Zenovia G. Evans is an American politician who served as Mayor (Village President) of Riverdale, Illinois, a working-class suburb of Chicago, for two terms from 2001 to 2009.

== Political career ==
Evans was appointed acting mayor in November 2001 following the resignation of the village's previous mayor, Joseph C. Szabo. She then won election to a full term in April 2001 running on a platform of affordable housing initiatives, community development, employer-assisted homeownership programs, and economic recovery efforts. She was re-elected to a second term on April 5, 2005, defeating opponents Herman Shaun Hardin and Nkrumah Lumumba Hopkins.

In November 2002, Evans launched an employer-assisted housing program to encourage village employees to purchase homes in Riverdale. The initiative provided $5,000 toward a down payment (matched up to $10,000 with Illinois Housing Development Authority funds), with a five-year residency requirement. She promoted Riverdale's stock of affordable brick bungalows and Georgians, noting that most village employees commuted from elsewhere due to concerns about schools, crime, and local businesses. The program aimed to build a more invested local workforce. Evans also led efforts to preserve deteriorating neighborhoods, including the Pacesetter subdivision where she had once lived, as part of broader regional affordable housing campaigns in the Chicago area.

During the 2008–2009 economic downturn, she advocated for federal stimulus funds to reach small suburbs like Riverdale. She pushed for infrastructure projects, including $10 million in sewer repairs on the village's north end, union construction jobs, foreclosure prevention, and mixed-income housing development to strengthen the local tax base for schools and services.

In April 2009, the Illinois House of Representatives passed House Resolution 0179 honoring Evans for her public service as mayor.

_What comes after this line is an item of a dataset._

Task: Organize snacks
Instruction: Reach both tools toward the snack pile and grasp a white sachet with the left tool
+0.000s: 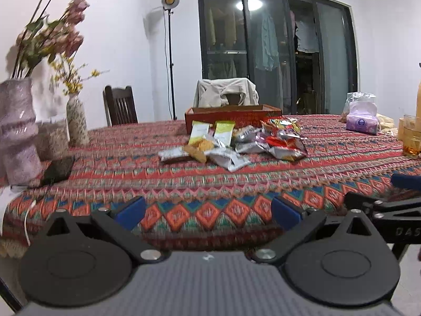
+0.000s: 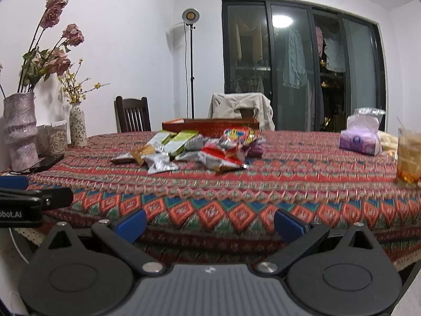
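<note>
A pile of snack packets lies mid-table: silver, red and green-and-white wrappers. Right behind it stands a shallow red-brown box. My left gripper hovers open at the table's near edge, well short of the pile, with nothing between its blue pads. My right gripper is also open and empty at the near edge, to the right of the left one. The right gripper's side shows at the right edge of the left wrist view, and the left gripper's at the left edge of the right wrist view.
A patterned tablecloth covers the table. Two vases with flowers, jars and a dark phone sit at the left. A tissue pack and a glass of drink stand at the right. Chairs are behind.
</note>
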A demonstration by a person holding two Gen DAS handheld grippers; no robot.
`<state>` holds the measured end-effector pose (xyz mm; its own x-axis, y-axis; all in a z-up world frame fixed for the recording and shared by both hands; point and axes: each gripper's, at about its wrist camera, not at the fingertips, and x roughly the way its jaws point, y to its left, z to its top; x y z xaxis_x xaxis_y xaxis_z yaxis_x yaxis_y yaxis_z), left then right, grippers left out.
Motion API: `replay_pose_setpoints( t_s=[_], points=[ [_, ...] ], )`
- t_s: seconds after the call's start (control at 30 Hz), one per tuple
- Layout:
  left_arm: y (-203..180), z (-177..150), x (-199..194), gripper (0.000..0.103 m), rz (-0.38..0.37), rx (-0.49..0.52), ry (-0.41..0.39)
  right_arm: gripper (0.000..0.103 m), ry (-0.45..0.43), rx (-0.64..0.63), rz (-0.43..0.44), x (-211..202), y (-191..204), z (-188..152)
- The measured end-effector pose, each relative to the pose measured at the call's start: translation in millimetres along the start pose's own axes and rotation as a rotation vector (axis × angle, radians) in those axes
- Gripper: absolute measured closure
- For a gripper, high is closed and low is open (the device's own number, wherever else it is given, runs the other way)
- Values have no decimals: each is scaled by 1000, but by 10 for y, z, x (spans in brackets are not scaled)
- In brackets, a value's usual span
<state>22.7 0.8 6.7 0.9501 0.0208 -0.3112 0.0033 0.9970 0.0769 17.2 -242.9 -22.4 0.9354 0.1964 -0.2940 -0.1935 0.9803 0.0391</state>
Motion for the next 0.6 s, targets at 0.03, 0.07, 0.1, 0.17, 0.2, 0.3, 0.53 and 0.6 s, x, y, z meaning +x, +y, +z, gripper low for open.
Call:
replay_pose_setpoints(
  t_s=[0.03,0.07,0.1,0.17,0.2,0.3,0.53,0.6],
  points=[
    [0,47,67,0,8,8,-7,0,-10,-7,-7,31,-14,32],
    [5,98,139,0,15,10,-14,0,-19,-16,-13,71,-31,66],
    [14,150,217,0,18,7,-14,0,-27,-30,-20,124,-47,105],
    [50,258,382,0,7,-9,3,0,-33,-51,-36,246,-81,182],
    [75,307,468,0,-3,-23,13,0,-32,-53,-42,326,-108,233],
    [127,416,709,0,-17,-44,39,0,-32,-44,-35,527,-173,371],
    [197,584,1220,0,-16,-71,90,0,5,-34,-22,1057,-234,609],
    [211,621,1362,0,-20,-85,115,0,41,-14,-4,1239,-261,664]
  ],
)
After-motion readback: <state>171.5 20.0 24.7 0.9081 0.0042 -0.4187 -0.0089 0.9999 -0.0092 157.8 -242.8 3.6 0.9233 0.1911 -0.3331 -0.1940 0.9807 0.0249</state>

Secretary of State Jesse White also publicly praised her efforts on behalf of the Riverdale library.

In the April 7, 2009 election, Evans (endorsed by U.S. Rep. Jesse Jackson Jr., state Sen. James Meeks, and Cook County Commissioner Deborah Sims) was defeated by village trustee Deyon L. Dean, who received 63 percent of the vote in a multi-candidate race. Voters sought more youth recreation, commercial development, transparency, and new leadership.